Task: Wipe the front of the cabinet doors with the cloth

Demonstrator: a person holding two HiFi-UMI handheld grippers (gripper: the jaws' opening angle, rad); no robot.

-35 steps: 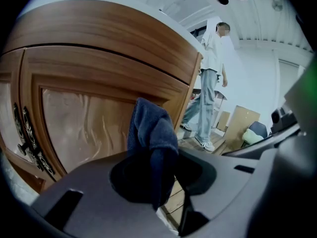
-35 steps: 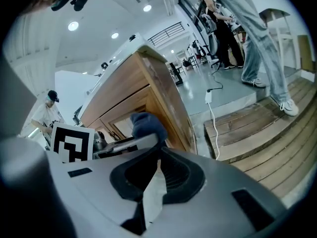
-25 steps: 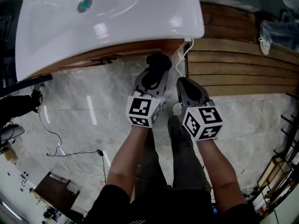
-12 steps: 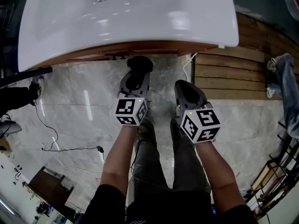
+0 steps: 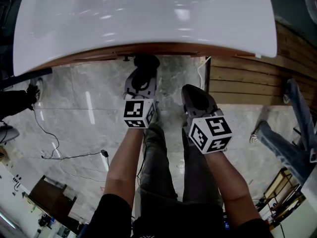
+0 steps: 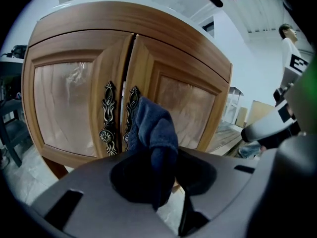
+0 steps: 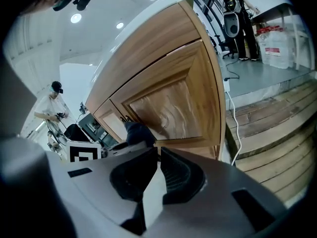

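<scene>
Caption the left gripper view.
Left gripper shut on a dark blue cloth before ornate metal handles of the wooden cabinet doors.

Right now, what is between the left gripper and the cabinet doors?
Only the dark blue cloth, which the left gripper clamps, sticking out toward the ornate handles; the left gripper view shows it.

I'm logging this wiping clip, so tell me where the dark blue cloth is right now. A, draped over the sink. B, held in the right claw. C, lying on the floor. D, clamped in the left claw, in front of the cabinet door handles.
D: the left gripper view shows the cloth pinched in the left claw, bunched before the ornate door handles; the right claw is shut on nothing.
</scene>
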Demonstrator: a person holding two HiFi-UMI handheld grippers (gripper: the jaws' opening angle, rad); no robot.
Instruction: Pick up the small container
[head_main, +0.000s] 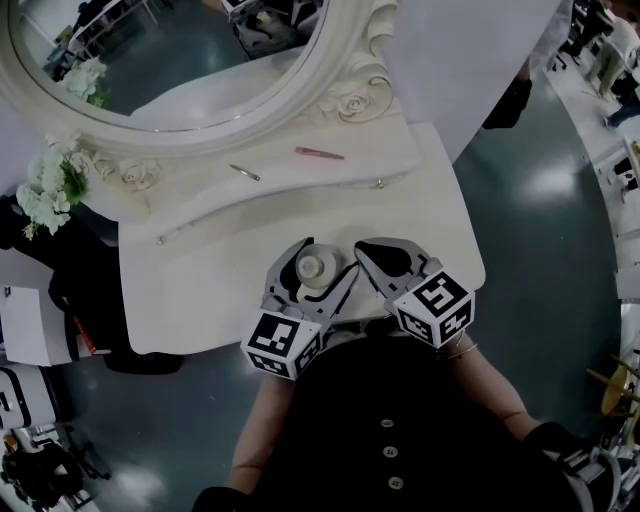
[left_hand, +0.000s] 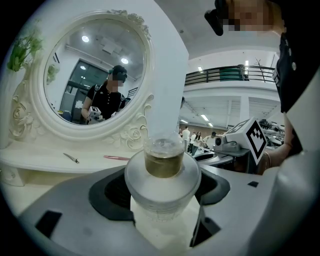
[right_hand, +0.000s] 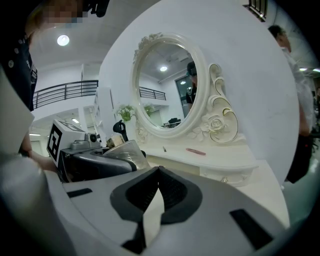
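Observation:
The small container (head_main: 316, 268) is a frosted glass jar with a gold neck and a clear cap, near the front edge of the white dressing table (head_main: 200, 270). My left gripper (head_main: 318, 264) is shut on it, one jaw on each side of its round body. In the left gripper view the small container (left_hand: 162, 175) fills the gap between the dark pads (left_hand: 112, 192). Whether it rests on the table or hangs just above it cannot be told. Just to its right, my right gripper (head_main: 364, 248) is shut on nothing, and its pads (right_hand: 172, 192) meet at the tip.
A large oval mirror in an ornate white frame (head_main: 345, 95) stands at the back of the table. A pink pen (head_main: 319, 153) and metal tweezers (head_main: 244, 172) lie on the raised shelf. White flowers (head_main: 50, 185) are at the left. The table's front edge is against the person's body.

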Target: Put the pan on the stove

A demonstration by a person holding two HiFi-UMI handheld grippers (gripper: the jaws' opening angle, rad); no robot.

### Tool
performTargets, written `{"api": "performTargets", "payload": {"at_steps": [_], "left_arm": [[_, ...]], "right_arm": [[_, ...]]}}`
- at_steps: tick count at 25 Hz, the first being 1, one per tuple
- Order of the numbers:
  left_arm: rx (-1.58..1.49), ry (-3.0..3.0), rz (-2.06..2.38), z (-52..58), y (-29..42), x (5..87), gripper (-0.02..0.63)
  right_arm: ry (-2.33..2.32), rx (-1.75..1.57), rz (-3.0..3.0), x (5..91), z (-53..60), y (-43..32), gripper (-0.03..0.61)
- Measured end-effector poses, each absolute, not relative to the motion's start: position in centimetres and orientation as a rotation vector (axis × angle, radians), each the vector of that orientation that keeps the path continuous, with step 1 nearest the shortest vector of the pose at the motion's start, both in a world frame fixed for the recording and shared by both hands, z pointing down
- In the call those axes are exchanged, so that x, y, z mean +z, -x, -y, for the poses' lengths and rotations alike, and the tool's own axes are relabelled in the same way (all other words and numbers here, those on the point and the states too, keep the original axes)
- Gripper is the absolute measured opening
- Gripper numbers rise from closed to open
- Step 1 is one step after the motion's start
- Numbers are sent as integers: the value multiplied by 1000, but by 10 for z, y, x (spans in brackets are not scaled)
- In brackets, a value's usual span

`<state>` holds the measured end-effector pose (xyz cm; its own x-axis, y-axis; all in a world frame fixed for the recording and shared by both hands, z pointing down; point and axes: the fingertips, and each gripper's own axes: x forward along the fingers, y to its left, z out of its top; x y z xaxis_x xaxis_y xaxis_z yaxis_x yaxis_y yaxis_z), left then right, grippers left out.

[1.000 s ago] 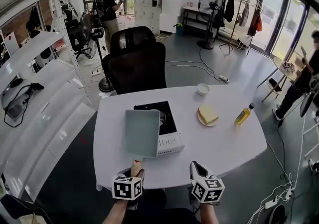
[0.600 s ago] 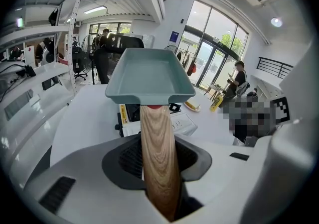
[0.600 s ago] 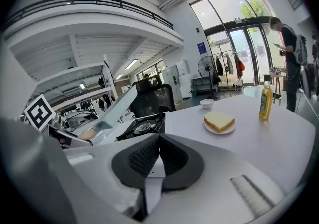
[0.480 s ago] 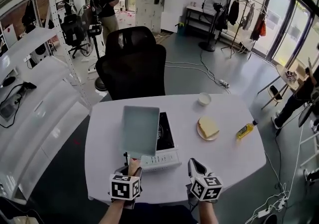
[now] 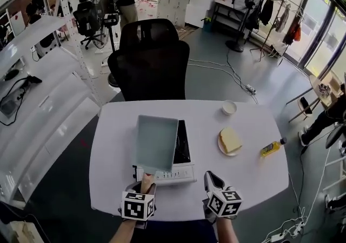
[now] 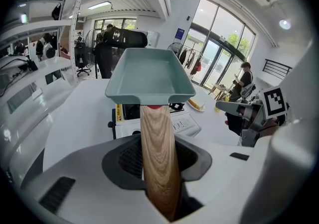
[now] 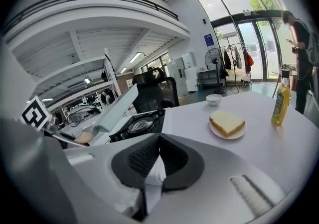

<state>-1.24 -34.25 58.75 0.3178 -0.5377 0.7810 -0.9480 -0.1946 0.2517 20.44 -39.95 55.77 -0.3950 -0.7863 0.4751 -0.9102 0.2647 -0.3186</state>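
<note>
A pale blue-grey square pan (image 5: 157, 142) with a wooden handle (image 5: 146, 181) hangs over the left half of the black stove (image 5: 183, 147). My left gripper (image 5: 145, 186) is shut on that handle, near the table's front edge. In the left gripper view the handle (image 6: 157, 153) runs out between the jaws to the pan (image 6: 149, 76), with the stove (image 6: 180, 123) below it. My right gripper (image 5: 212, 180) hovers to the right of the left one with nothing in it. In the right gripper view its jaws (image 7: 156, 161) meet, and the stove (image 7: 137, 124) and the tilted pan (image 7: 117, 108) lie to the left.
On the white table (image 5: 243, 182) to the right of the stove stand a plate with bread (image 5: 230, 141), a small white bowl (image 5: 229, 107) and a yellow bottle (image 5: 271, 148). A black office chair (image 5: 151, 61) stands behind the table. White shelves (image 5: 38, 90) run along the left.
Both grippers and the pan have moved forward over the table. The pan stays held by its handle above the stove's left part. The right gripper stays empty.
</note>
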Motion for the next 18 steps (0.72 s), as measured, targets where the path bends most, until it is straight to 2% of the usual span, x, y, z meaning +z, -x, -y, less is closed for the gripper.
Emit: {"api": "performTargets", "payload": {"at_steps": [18], "left_arm": [[709,-1618,1429,354,-31,597,127]], "right_arm": [[-1281,926,2392,579,430,-223,2]]}}
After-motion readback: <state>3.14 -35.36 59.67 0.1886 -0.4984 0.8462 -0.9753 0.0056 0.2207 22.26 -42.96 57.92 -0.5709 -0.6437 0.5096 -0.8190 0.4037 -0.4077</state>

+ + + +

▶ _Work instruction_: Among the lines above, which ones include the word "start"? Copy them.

▶ _Exercise response_:
- Measured end-effector poses, each absolute, not relative to the motion's start: position in centimetres and orientation as a rotation vector (axis × angle, radians), each the vector of that orientation that keeps the path continuous, with step 1 nearest the shortest vector of the pose at the motion's start, both in a world frame fixed for the recording and shared by both hands, z pointing down
- Step 1 is one step after the motion's start

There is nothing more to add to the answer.